- Born: Loren Murphy Berry July 24, 1888 Wabash, Indiana, U.S.
- Died: February 10, 1980 (aged 91) Oakwood, Montgomery County, Ohio, U.S.
- Resting place: Woodland Cemetery and Arboretum, Dayton, Ohio, U.S.
- Occupations: Businessman; advertising executive;
- Known for: Pioneering the yellow pages business telephone directory industry
- Spouse(s): Lucille (died 1935) Helen (died 1974)
- Children: 2
- Parent(s): Charles D. Berry Elizabeth Murphy

= Loren M. Berry =

American businessman

Loren Murphy Berry (July 24, 1888 – February 10, 1980) was born in Wabash, Indiana, the son of Charles D. and Elizebeth (Murphy) Berry. He was a pioneer in the yellow pages business telephone directory industry.

== Early life ==

His father died when Loren was four years old. His mother worked as a maternity nurse and seamstress, among other jobs, to support herself and Loren. At age eight, Berry prepared and sold horseradish, and had newspaper and laundry routes. In high school, he was a reporter for the Wabash Plain Dealer and was sports editor and business manager for his school's monthly publication. As business manager, he gained experience selling advertising space. While selling advertising for timetables that served interurban railroads, Berry was asked by the manager of a telephone company to sell advertising space in the company's directory.

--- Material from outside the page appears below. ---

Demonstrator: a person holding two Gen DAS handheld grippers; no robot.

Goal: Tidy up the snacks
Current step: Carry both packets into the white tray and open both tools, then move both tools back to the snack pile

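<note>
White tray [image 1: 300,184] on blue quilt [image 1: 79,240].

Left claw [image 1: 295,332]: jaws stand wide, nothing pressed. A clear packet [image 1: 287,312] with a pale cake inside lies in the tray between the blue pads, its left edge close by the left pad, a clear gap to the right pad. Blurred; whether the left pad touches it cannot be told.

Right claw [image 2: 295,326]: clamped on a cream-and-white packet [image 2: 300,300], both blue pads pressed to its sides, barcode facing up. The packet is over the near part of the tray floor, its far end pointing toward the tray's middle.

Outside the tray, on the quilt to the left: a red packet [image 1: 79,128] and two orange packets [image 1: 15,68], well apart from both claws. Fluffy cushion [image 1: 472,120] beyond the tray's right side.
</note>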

In 1910, Loren and his wife Lucille moved to Dayton, Ohio, and, on a shoestring budget, began The Ohio Guide Company, printing timetables. He recognized the opportunities for Yellow Pages and soon concentrated on a telephone directory operation that, as L. M. Berry and Company, developed into a coast-to-coast enterprise and became one of the foremost telephone directory publishers in the United States, handling one out of every four telephone directories in the United States.

His wife Lucille died in 1935 and Loren married Helen, who lived until 1974.

== Mr Yellow Pages ==

Loren Berry became known as "Mr. Yellow Pages." His motto was "It CAN be done!" He expanded his operations to Europe, where the product is called the Golden Pages. The company sold advertising space and handled production for many of the local Yellow Pages. It was sold to BellSouth Corp. in 1986. Terms were not disclosed, but industry observers estimated the sales price at more than $1 billion. The subsidiary is operated as The Berry Company and is responsible for more than 800 directory titles nationwide, serving more than 100 U.S. telephone companies and one million advertisers.

Berry established the Loren M. Berry Foundation to oversee charitable gifts to arts, education, and medical research. These have included gifts to establish the Loren M. Berry Center for Economic Education and Ohio Stock Market Simulation at the University of Rio Grande and the Loren M. Berry Endowment for the Ray C. Bliss Institute of Applied Politics at the University of Akron, established in 1990 to support speakers and public programs within the Institute.

Loren Berry was a Republican Presidential Elector for Ohio in 1956 and 1972. In 1976, Loren Berry was inducted as a member of the Horatio Alger Association of Distinguished Americans, which honors the achievements of outstanding individuals who have succeeded in spite of adversity. In 1982, he was added to the Telephone Hall of Fame honor roll of the Independent Telecommunications Pioneer Association.

On the occasion of his 90th birthday he said, "I've been fortunate to know many people who have shared with me...a faith in the individual's ability to achieve, a willingness to work hard — very hard, and a strong belief in the free enterprise system."

He died at his home in Oakwood and he and his wives and two children are interred at Woodland Cemetery, Dayton, Ohio.

In 1978, Loren's son John W. Berry endowed the Loren M. Berry Chair in
Economics at Dartmouth College to honor his father. John W. Berry was a 1944 graduate of Dartmouth and also donated $27 million for the construction of the Berry Library. The Berry Sports Center, opened in 1987, was also a gift of the Berry family.